Back in the kitchen, they set up a blower door apparatus. With the fan blowing air out to depressurize the house, electronic tools revealed the amount of air leakage. Then another quick look around to locate significant air leaks. Like the back door where snow would drift in a few times every winter. And our son's room, where the record overnight low was 43 degrees.
According to their analysis, our "building shell leakage" was 4,540 CFM50 (Cubic feet per minute at 50 pascals). The contractor likened this to having a 16-inch-by16-inch hole in the wall, straight to the outside. That was no surprise.
"Well, it's never stuffy in here," I laughed, "and I do like fresh air."
Wrapping things up, the auditor emphasized the no down payment aspect of the financing, which sounded good to me. They promised a written energy assessment, proposal and financing options within a couple weeks.
I'd seen the "Have an Energy Smart Winter" nyserda.ny.gov ad in the classifieds and had been meaning to check it out, but never did. The auditor walked me through the entire process from application to loan approval. She followed up, guiding as needed, and reviewing the application for completion and accuracy. It was simple. The process can also be done online.
By the time the assessment arrived, cold weather had settled in, seemingly for good. I loved that it was so cold - it helped cement our decision. The work needed doing and this was a great way to finance. Our primary hold up was the thought that we could do much of the work ourselves but where to begin? And with what time?
Once we agreed on the scope of the work, we signed the proposal. With an expected April start, it was too late for the frigid winter we were in.
As work commenced, a big concern was how to live around the project once underway. With outside access to the basement, and a back door that allowed a quick route to the attic, the crew could mostly avoid our main living areas. The contractor and crew worked at a good pace and were considerate with clean up at the end of each workday.
I can't say it wasn't chaotic or that we didn't tire of it at times. Like any home project in an old house, the proverbial cans of worms got opened. Once the contractor demoed the attic, removing old floorboards and insulation, that left clear access for us to take care of some wiring that needed attention. Other things cropped up, like replacing the back door, then the washing machine was discovered to be leaking in an irreparable way.
After weeks of upheaval, the project wound down. Each completed area was a joy. Seriously. Not just that it was done, but that we could begin to imagine moving on to other projects.
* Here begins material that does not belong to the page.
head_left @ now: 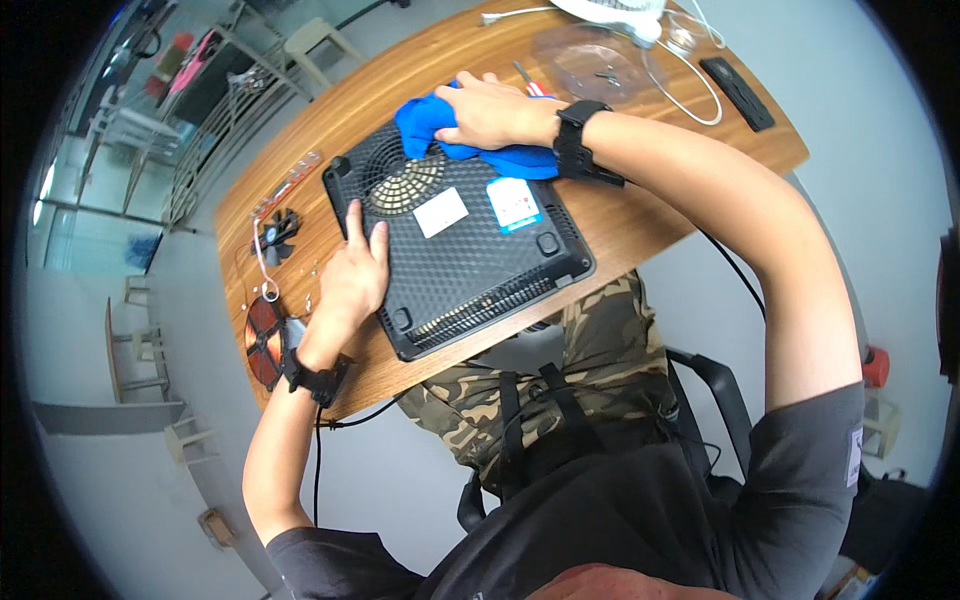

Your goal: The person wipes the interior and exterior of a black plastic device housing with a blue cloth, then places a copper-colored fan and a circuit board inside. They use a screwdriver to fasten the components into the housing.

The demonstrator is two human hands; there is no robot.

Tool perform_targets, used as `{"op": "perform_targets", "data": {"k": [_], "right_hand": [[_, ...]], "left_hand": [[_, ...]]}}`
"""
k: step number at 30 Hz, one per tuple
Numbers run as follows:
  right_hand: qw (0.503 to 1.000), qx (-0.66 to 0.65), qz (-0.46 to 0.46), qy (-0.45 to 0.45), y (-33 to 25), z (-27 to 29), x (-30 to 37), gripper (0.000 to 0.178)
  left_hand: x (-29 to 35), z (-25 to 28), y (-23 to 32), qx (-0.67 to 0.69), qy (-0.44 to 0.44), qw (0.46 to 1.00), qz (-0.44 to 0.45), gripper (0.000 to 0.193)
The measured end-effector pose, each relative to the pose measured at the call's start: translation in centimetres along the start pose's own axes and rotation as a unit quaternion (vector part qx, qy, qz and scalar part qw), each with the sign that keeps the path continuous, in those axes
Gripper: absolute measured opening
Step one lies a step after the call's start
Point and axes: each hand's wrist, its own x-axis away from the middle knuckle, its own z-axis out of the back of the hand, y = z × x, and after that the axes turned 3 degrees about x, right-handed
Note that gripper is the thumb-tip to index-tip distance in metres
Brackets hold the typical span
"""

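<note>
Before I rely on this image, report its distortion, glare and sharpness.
Head view: the wooden table's straight edges bow, with blackened picture corners; head view: the blue-and-white label looks bright, almost washed out; head view: the clear plastic tray blends into the wood; head view: the black vented device shows its surface pattern, while the background stool looks softer.

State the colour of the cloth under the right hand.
The cloth is blue, in the head view.
</note>
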Motion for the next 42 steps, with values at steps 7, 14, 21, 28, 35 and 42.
{"op": "perform_targets", "data": {"k": [7, 14, 21, 28, 35, 42], "right_hand": [[0.997, 0.024, 0.058, -0.039, -1.7, -0.1, -2.2, 0.072], [0.992, 0.032, 0.101, -0.075, -4.0, 0.3, -5.9, 0.064], [0.983, 0.072, 0.147, -0.085, -8.0, -0.5, -10.3, 0.041], [0.962, 0.085, 0.214, -0.148, -9.6, -1.7, -13.4, 0.049], [0.940, 0.095, 0.252, -0.210, -9.8, -0.8, -14.2, 0.048], [0.949, 0.145, 0.214, -0.179, -9.1, -1.0, -16.0, 0.042]], "left_hand": [[0.4, 0.5, 0.1, 0.022, -0.019, 0.999, 0.016, 0.070], [0.2, 0.4, 0.0, 0.033, -0.019, 0.999, 0.005, 0.073], [0.2, 0.2, 0.1, 0.033, -0.009, 0.999, 0.002, 0.074], [0.3, 0.1, -0.4, 0.052, -0.007, 0.998, -0.016, 0.072], [0.3, 0.0, -0.5, 0.054, -0.013, 0.998, 0.000, 0.067], [0.3, 0.3, -0.5, 0.067, -0.025, 0.997, 0.007, 0.072]]}}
I thought we'd have to wait for winter to appreciate the work, but no. We've been enjoying an "energy smart summer."
One fix we appreciate every single day was the smallest item on the proposal, a new bathroom vent fan. It's quiet, actually works and is properly vented outside, not just into the attic. With the humidity problem gone, that bathroom might finally get painted.
Another noticeable difference has been the comfortable temperature upstairs. In past summers, at the end of even a mildly warm day, it would be stifling. Fans to move the oppressive air around and cool showers were routine in order to sleep.
I had a friend and her husband over recently to see our energy efficiency project as they considered one for themselves. The attic was impressive with its new flooring over the spray foam and dense pack insulation, but it was stifling up there. I remember trying to sleep with that miserable heat and am glad it's a thing of the past.
We went into the basement and, well, it's a thing of beauty. Really. You have to see it to believe it. It can actually be used now and we've got plans.
We look forward to keeping more of the heat we pay for this winter. Armed now with our spray foam, air sealing and blown cellulose insulation, I say, "Bring it!"